• Items from a data source:

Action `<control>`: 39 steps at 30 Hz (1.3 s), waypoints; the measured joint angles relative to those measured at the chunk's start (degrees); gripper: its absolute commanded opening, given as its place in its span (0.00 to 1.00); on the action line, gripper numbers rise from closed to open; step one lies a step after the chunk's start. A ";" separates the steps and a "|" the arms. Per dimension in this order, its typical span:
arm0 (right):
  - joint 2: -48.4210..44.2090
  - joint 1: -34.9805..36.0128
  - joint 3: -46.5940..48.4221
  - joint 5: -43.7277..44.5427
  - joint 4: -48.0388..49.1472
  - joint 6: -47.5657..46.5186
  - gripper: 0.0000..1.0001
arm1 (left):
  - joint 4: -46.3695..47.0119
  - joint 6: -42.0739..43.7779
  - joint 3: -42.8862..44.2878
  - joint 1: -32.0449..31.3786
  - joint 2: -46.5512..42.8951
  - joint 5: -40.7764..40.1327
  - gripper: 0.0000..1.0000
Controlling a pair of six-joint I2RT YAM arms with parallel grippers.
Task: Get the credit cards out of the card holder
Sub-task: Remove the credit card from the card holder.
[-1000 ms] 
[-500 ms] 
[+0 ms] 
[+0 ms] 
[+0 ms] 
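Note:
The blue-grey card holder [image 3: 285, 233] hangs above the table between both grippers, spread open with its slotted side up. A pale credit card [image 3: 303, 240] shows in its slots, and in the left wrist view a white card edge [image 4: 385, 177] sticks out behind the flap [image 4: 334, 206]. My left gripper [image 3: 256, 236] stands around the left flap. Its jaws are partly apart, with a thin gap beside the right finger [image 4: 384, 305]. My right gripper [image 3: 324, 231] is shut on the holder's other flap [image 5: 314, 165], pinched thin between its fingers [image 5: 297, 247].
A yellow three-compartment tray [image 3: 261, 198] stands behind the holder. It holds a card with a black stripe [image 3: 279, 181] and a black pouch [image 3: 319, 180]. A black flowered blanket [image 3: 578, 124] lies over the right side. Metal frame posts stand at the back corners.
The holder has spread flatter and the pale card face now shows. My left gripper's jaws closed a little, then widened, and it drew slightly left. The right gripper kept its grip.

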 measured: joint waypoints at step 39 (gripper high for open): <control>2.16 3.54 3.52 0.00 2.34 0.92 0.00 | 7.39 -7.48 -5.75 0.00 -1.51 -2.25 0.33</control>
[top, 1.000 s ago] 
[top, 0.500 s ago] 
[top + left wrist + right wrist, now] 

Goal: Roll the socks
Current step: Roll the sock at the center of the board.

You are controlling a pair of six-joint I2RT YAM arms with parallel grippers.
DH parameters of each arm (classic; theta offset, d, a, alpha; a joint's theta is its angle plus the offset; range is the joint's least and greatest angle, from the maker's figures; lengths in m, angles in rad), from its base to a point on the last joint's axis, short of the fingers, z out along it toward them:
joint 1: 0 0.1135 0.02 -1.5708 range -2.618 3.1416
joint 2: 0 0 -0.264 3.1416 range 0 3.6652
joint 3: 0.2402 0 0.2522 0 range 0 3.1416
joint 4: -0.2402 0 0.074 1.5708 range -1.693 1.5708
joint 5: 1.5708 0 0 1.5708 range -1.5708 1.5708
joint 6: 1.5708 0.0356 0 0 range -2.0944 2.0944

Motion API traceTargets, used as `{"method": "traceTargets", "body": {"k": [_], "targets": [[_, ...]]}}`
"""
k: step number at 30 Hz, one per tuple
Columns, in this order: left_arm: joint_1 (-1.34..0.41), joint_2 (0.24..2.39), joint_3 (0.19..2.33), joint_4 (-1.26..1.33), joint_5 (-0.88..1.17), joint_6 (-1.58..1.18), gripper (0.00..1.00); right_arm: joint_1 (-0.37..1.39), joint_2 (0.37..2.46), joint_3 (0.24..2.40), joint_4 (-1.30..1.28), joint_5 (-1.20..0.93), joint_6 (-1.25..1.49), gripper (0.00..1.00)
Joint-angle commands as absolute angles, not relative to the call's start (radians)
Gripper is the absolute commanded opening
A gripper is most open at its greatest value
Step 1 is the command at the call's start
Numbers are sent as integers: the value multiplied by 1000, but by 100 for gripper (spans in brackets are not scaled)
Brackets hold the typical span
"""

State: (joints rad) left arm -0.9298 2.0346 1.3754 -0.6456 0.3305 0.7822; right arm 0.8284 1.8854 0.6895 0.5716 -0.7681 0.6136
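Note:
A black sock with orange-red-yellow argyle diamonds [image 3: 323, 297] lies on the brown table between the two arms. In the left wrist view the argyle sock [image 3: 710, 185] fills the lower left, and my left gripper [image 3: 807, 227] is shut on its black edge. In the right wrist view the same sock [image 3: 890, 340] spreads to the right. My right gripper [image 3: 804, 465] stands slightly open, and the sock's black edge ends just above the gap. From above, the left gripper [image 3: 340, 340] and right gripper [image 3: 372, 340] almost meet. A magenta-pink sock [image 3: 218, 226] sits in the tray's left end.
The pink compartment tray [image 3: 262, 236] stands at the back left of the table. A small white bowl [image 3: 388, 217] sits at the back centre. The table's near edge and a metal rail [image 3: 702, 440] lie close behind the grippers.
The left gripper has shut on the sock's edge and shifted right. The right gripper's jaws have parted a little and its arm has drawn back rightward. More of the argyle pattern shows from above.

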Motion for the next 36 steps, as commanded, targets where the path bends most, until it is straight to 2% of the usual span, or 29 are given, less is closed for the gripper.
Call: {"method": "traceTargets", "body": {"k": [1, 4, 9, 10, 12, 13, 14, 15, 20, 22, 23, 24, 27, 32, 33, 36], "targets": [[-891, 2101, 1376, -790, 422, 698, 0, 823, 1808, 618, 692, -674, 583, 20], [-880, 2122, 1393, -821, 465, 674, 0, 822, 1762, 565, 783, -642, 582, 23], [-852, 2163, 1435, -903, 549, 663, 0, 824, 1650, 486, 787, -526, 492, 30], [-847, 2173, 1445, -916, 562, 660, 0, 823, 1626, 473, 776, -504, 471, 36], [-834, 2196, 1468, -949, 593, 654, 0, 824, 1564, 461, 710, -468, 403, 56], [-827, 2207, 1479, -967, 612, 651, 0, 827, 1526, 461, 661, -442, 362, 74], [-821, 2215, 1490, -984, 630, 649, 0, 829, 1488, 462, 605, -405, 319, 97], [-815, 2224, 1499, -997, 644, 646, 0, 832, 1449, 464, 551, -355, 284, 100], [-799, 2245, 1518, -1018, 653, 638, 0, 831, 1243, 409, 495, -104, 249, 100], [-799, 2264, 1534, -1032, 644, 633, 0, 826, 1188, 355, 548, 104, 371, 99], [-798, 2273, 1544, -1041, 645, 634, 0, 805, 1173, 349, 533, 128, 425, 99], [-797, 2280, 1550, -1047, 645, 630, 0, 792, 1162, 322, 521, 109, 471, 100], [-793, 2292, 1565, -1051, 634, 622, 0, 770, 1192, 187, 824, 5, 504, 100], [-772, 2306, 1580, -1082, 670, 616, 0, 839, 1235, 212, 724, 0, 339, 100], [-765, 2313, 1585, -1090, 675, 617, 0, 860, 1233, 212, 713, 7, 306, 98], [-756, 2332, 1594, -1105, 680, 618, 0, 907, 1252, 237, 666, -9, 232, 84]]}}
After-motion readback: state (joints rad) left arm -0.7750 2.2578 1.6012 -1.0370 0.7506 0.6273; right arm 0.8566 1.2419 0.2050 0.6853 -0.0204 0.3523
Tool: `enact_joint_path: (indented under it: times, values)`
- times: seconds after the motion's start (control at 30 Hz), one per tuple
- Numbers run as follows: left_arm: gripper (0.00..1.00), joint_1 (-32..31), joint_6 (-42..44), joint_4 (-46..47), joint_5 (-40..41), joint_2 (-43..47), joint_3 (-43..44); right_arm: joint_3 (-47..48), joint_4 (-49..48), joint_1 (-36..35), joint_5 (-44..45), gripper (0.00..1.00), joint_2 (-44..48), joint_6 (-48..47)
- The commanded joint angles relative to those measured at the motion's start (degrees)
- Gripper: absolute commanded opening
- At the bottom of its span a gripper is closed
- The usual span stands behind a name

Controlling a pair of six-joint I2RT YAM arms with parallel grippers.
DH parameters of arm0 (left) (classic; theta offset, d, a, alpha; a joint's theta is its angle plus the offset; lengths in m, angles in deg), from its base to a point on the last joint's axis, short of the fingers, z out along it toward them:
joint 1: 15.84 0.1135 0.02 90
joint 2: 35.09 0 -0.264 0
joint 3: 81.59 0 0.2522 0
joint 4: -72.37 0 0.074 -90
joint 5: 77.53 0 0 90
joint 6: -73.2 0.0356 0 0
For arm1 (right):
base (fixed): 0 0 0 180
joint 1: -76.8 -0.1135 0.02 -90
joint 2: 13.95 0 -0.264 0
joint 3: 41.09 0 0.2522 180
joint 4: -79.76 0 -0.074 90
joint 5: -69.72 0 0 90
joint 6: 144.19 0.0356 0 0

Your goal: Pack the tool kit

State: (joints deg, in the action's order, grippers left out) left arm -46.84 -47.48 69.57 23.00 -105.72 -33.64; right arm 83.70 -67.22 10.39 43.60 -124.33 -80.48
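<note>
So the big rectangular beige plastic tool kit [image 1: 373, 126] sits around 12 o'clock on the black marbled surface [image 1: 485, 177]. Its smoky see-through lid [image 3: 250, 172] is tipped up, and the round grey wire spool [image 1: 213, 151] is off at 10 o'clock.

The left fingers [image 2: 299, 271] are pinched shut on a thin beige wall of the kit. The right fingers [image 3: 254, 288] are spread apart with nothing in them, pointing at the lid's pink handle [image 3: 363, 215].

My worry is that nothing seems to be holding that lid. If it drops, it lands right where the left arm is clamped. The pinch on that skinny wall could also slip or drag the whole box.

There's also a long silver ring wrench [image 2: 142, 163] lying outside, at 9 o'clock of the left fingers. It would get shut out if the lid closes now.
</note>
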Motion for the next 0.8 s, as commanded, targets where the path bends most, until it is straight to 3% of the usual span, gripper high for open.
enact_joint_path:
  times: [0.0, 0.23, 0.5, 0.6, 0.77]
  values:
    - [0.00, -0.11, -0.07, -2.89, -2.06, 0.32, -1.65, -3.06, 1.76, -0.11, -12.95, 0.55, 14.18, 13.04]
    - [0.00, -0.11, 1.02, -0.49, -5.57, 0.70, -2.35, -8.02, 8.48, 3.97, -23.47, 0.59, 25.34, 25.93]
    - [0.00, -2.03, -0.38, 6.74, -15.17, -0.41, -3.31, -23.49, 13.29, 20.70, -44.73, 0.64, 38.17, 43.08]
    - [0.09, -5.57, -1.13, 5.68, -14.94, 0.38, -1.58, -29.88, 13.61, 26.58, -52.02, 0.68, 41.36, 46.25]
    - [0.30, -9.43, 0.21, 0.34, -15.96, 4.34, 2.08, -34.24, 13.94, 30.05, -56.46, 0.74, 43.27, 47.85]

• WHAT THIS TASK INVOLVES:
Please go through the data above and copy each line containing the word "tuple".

• WRITTEN RESPONSE:
k: step number at 30 Hz, one per tuple
- times: seconds after the motion's start (control at 30 Hz), one per tuple

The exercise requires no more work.